Meta Announces New AI Glasses With Kylie Jenner Edition

Meta announced a new, lower-cost line of Meta Glasses starting at $299, and a celebrity-designed oval variant co-created with Kylie Jenner priced at $399, according to Reuters, CNN and Engadget. The lineup includes three styles, Adventurer, Fury and the Kylie edition (also called Starfire), and ships with Meta AI powered by the Muse Spark model, per CNN and Reuters. Reported hardware features include a 3K video camera, multi-array microphones, spatial audio and hands-free calling; software capabilities include live translation in up to 20 languages and photo-based question answering, as reported by Engadget, CNET and CNN. Several outlets report the Kylie edition includes an AI voice greeting and Jenner-branded voice-overs for some interactions.
What happened
Meta announced a new, in-house line called Meta Glasses that starts at $299, according to Reuters and CNN. The company unveiled three styles: Adventurer, Fury and a celebrity-designed oval model marketed as Meta Glasses by Kylie or the Starfire/Kylie edition, which multiple outlets report carries a $399 price point for the Jenner variant (Engadget, CNN). Reuters and CNN reported the new glasses use Meta AI powered by the Muse Spark model, identified in coverage as coming from Meta's Superintelligence Labs.
Technical details
Reported hardware features across the lineup include a 3K video camera, multi-array microphones, spatial audio and a three-way adjustable nose pad, per Engadget and CNET. Engadget and CNN describe software features such as live translation, visual question answering from captured images, music playback and hands-free calling. Engadget reports an expansion of supported live-translation languages to 20 (adding 14 languages this release). Reuters cited International Data Corporation figures showing global smart-glass shipments reached 9.6 million last year, with Meta accounting for about 76.1% of the total. The Kylie Starfire edition includes a distinct AI voice greeting and Jenner-branded voice-overs for some interactions, reported by ELLE and Hypebae and described as features of that edition only.
Industry context
Mainstream press frames this release as Meta moving from co-branded Ray-Ban models toward its own-branded hardware while continuing partner relationships on lenses and manufacturing with EssilorLuxottica, according to CNN and The Verge. Observers note the lower starting price is a tactical change to broaden consumer reach, as several outlets contrasted the $299 entry point with prior Ray-Ban models starting at $379 and with Snap's earlier, higher-priced AR headset at $2,195 (Reuters).
Technical context
The deployment of the Muse Spark model to edge-connected eyewear illustrates a pattern of shipping specialized, compact multimodal models closer to consumer endpoints.

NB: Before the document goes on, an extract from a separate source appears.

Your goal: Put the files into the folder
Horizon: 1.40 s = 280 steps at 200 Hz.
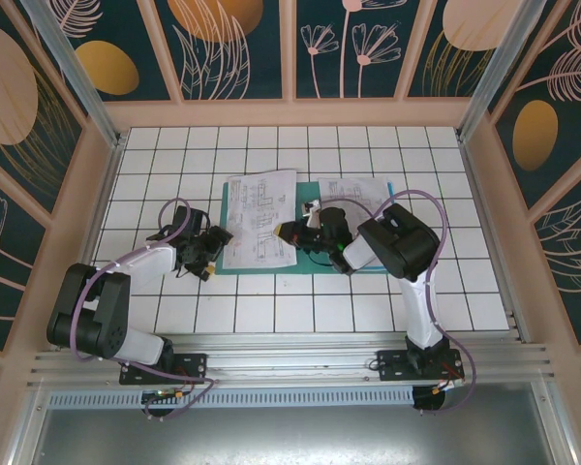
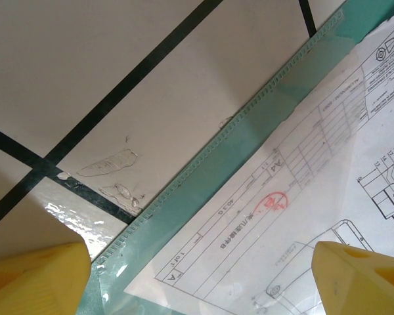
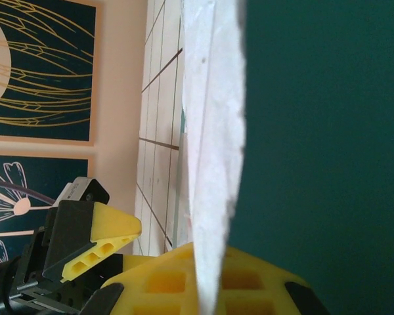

The feature set here -- visual question answering, live translation and persistent personalization -- relies on a mix of on-device sensors and cloud model inference, a pattern common to recent wearable AI products (CNN, Engadget, CNET).
Context and significance
The launch signals continued vendor investment in AI-enabled wearables as a distinct product category, and shows styling and celebrity partnerships remain central to mainstream adoption narratives. Coverage repeatedly references privacy and trust as background risks for Meta-branded wearables, with The Verge and CNET discussing public skepticism tied to Meta's history of always-on imaging devices.
What to watch
Observers should track the software rollout cadence and developer access to Muse Spark capabilities, whether Meta expands third-party integrations, adoption figures compared to prior Ray-Ban models, and how regulators or privacy advocates respond to broader distribution of always-on imaging devices.
Scoring Rationale
This is a notable product launch that advances AI-enabled wearables and deploys Meta's `Muse Spark` model to consumer hardware. The story is more product-focused than research-breaking, but it matters to practitioners tracking multimodal model deployments and real-world privacy and UX tradeoffs.